On August 31, 2008, Bradley signed a four-year deal with Bundesliga side Borussia Mönchengladbach for an undisclosed fee. It was later revealed that Bradley had agreed to a switch to English club Birmingham City on the condition that the club retained its Premier League status. However, they did not and he made his Gladbach debut on September 20 in a loss against Hertha Berlin. On November 15, 2008, Bradley scored his first goal for Mönchengladbach against Bundesliga powerhouse Bayern Munich with an eighty-first minute equalizing header. The game ended 2–2.

Early in the 2009–10 season, Bradley was briefly suspended after an argument with manager Michael Frontzeck over playing time. However, the two later reconciled and Bradley re-established himself as a starter with the club before assisting a goal against Bayern Munich with a one-touch volley pass, and scoring the winning goal on a low free kick against Hannover 96. On January 30, 2011, Aston Villa of the Premier League confirmed via their official website that they were in talks to sign Bradley on a loan deal until the end of the 2010–11 season.
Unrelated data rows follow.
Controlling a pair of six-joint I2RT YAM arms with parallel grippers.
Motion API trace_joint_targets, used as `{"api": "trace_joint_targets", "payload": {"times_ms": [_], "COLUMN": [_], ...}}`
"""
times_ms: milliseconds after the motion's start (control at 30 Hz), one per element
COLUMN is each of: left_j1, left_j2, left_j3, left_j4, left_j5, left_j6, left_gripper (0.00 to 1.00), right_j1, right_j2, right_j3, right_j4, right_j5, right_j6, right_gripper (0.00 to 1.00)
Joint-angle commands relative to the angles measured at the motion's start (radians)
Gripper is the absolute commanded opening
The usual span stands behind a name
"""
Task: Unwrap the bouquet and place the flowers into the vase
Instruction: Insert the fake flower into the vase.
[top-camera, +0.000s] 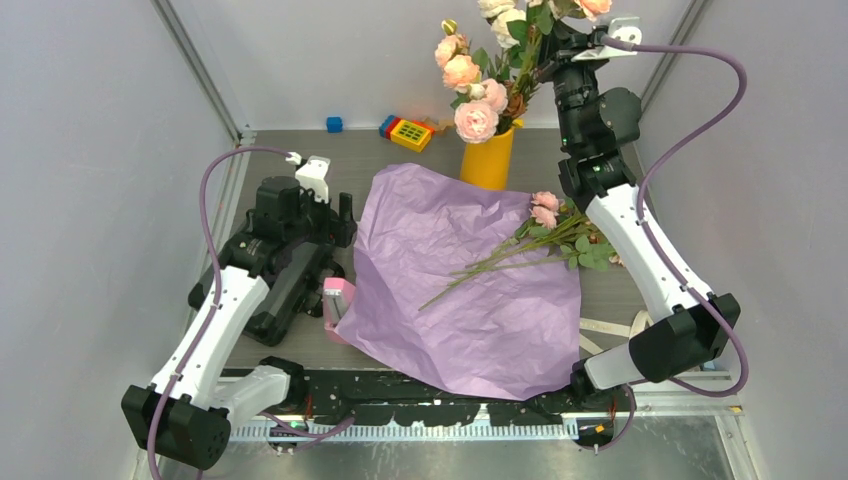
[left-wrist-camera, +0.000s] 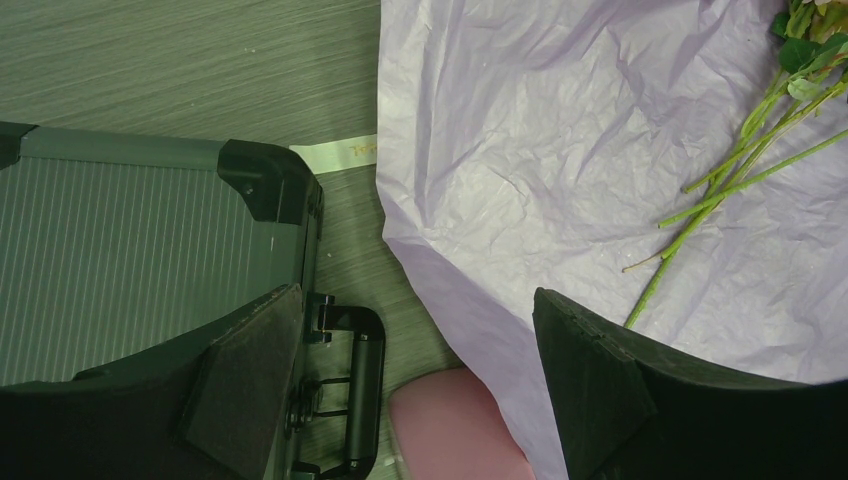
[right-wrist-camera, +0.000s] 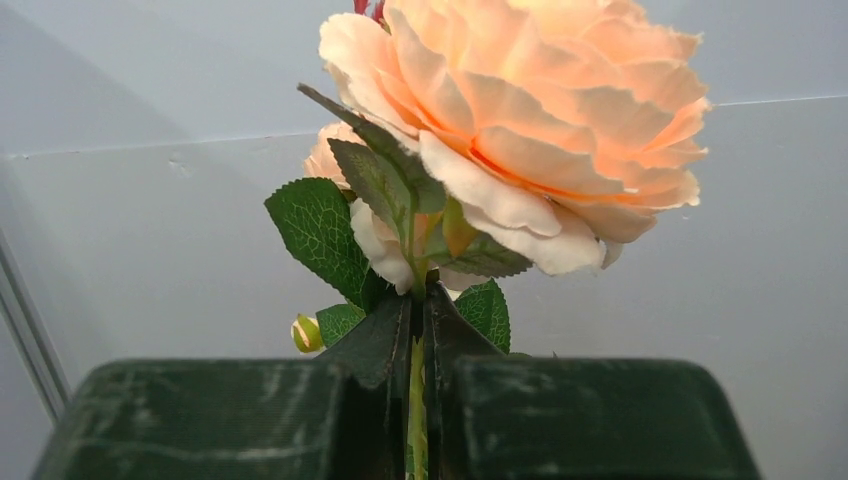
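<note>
Right tool (right-wrist-camera: 420, 400) pinches a peach rose (right-wrist-camera: 520, 130) up near the vase (top-camera: 487, 160); left tool (left-wrist-camera: 420, 350) gapes empty (paper (top-camera: 470, 300) unwrapped), several flowers (top-camera: 540, 240) left lying on it.

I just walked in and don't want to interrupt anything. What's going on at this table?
The bouquet is already unwrapped: its purple paper lies spread out on the table. The right gripper is shut on the stem of a peach rose, held high near the yellow vase, which already has roses standing in it. A few small flowers lie on the paper, not yet in the vase. The left gripper rests open and empty by the paper's left edge.
</note>
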Motion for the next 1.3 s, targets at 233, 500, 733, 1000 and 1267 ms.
{"api": "trace_joint_targets", "payload": {"times_ms": [233,500,733,1000,1267], "left_j1": [-0.001,-0.002,-0.002,-0.002,-0.002], "left_j2": [-0.004,-0.006,-0.006,-0.007,-0.014], "left_j3": [-0.005,-0.007,-0.007,-0.008,-0.008], "left_j4": [0.039,0.042,0.044,0.047,0.048], "left_j5": [0.010,0.019,0.032,0.040,0.049], "left_j6": [0.011,0.007,0.001,-0.002,-0.005], "left_gripper": [0.88,0.88,0.88,0.88,0.88], "right_j1": [0.032,0.056,0.085,0.109,0.111], "right_j2": [-0.053,-0.079,-0.081,-0.077,-0.052], "right_j3": [-0.031,-0.114,-0.167,-0.180,-0.167], "right_j4": [-0.063,-0.104,-0.139,-0.192,-0.276], "right_j5": [0.007,0.045,0.089,0.126,0.128], "right_j6": [-0.002,-0.004,-0.023,-0.036,-0.022], "right_gripper": [0.00,0.00,0.00,0.00,0.00]}}
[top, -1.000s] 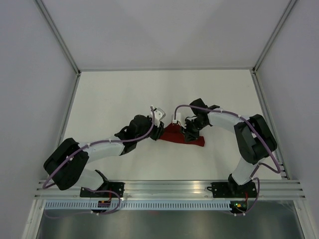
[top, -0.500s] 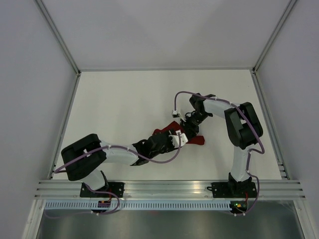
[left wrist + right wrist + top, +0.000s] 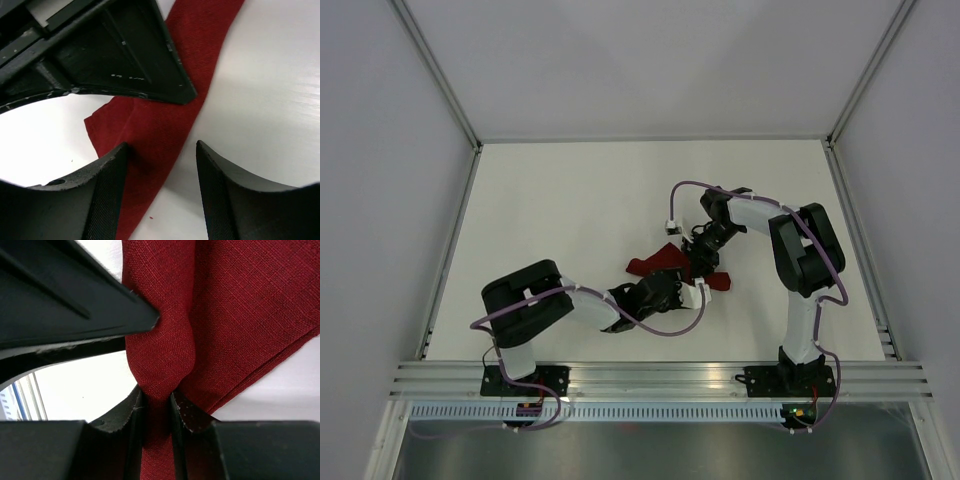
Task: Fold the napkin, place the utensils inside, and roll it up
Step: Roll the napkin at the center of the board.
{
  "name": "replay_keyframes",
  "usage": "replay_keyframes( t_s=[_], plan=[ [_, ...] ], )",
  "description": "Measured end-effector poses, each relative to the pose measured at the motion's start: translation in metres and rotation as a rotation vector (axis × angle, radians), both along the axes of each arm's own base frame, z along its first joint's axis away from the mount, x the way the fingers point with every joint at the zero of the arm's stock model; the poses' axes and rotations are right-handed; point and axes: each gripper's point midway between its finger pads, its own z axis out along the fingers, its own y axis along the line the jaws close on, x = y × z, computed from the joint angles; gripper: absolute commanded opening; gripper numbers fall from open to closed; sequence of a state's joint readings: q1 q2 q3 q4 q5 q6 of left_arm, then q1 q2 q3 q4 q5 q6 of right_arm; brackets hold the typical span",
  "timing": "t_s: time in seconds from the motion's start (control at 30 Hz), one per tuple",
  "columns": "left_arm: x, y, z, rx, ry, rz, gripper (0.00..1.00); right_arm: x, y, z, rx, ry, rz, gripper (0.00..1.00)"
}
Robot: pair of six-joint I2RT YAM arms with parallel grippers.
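Observation:
The dark red napkin (image 3: 647, 265) lies bunched and folded on the white table, mostly covered by both grippers. My right gripper (image 3: 701, 262) is shut on a gathered fold of the napkin (image 3: 160, 360), pinched between its two fingertips. My left gripper (image 3: 682, 288) is open; its fingers straddle a narrow strip of the napkin (image 3: 165, 125) close above the table, one finger (image 3: 107, 190) over the cloth, the other (image 3: 235, 195) over bare table. The right gripper's dark body (image 3: 110, 55) fills the top of the left wrist view. The fork is hidden or out of view.
The white table (image 3: 560, 200) is walled by grey panels with aluminium rails at the left (image 3: 450, 250) and right (image 3: 860, 250). The rail with both arm bases runs along the near edge (image 3: 660, 380). The two wrists sit very close together.
My left arm has swung down and toward the near edge, its gripper now below the right one. The right arm folded back, gripper staying on the napkin, which bunched smaller.

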State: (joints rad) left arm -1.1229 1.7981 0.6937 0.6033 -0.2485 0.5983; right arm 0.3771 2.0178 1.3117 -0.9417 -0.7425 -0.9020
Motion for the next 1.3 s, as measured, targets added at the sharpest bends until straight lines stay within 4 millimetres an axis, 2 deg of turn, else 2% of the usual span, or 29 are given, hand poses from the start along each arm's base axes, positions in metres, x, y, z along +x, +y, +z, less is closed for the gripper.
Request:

====Loan to Aston Villa====
Bradley completed the loan deal to Aston Villa on January 31, 2011. Bradley was paraded in front of the fans at Villa Park on February 5 before kick off of the Premier League match against Fulham. On February 12, Bradley made his Aston Villa debut, coming on in the second half after Jean Makoun was sent off. It was said that Bradley would not join Villa on a permanent basis after Alex McLeish declined to extend his contract. He made only three Premier League appearances and one FA Cup appearance.

===Chievo===
Bradley joined Italian Serie A club Chievo on August 31, 2011. He made his Chievo debut on September 18, coming on in the second half for Paolo Sammarco. He has been nicknamed "The General" by the local fans. Bradley scored his first goal in Italian soccer in a 3–2 victory over Catania on April 7 to take his side up to ninth in the league standings.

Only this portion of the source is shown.